Assignment:
Only the lines from the one containing "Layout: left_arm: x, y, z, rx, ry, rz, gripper" through the one containing "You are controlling" should be printed, exactly as they appear below, with both ends included.

-------------------------

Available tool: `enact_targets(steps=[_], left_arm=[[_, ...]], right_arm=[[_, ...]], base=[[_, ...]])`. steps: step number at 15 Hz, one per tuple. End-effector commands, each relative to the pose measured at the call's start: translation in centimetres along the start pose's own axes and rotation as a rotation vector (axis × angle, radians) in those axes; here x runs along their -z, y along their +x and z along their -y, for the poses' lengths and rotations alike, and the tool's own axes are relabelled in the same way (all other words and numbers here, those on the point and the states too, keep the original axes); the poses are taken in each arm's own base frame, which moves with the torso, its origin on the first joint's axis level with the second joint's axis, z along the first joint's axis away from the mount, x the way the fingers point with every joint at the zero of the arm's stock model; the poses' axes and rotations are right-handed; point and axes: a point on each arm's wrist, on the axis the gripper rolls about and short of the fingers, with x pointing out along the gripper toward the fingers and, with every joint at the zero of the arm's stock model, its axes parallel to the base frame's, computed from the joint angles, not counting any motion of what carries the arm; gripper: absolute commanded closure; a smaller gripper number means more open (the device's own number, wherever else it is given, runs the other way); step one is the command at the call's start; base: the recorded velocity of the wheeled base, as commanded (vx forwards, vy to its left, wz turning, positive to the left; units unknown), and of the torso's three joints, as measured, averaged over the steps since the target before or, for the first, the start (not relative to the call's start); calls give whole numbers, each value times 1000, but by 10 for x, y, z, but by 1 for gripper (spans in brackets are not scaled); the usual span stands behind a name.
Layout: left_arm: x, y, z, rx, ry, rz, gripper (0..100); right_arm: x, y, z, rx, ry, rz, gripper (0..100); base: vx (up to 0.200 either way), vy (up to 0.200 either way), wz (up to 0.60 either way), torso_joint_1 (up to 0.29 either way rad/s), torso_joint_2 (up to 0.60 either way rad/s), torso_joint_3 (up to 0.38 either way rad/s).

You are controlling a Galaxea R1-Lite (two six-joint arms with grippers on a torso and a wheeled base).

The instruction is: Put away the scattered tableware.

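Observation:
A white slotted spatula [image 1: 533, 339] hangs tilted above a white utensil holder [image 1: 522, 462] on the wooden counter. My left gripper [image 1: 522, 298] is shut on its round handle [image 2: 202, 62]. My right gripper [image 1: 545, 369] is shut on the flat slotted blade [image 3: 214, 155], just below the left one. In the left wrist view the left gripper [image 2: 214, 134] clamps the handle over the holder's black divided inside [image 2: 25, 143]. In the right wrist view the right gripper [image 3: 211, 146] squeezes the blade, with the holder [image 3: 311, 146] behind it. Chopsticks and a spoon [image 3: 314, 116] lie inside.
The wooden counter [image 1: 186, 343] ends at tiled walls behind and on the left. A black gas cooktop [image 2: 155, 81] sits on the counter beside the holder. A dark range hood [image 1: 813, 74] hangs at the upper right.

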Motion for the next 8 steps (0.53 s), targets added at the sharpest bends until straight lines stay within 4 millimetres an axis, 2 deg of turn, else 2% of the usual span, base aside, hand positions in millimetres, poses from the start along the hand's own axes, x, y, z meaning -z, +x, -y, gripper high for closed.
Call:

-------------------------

Written solution:
Layout: left_arm: x, y, z, rx, ry, rz, gripper (0..100); right_arm: x, y, z, rx, ry, rz, gripper (0..100); base: vx (up to 0.200 either way), vy (up to 0.200 either way), wz (up to 0.60 either way), torso_joint_1 (up to 0.29 either way rad/s), torso_joint_2 (up to 0.60 either way rad/s), torso_joint_3 (up to 0.38 either way rad/s).

You are controlling a Galaxea R1-Lite (two six-joint arms with grippers on a torso and a wheeled base).

This is the complete answer to the exercise.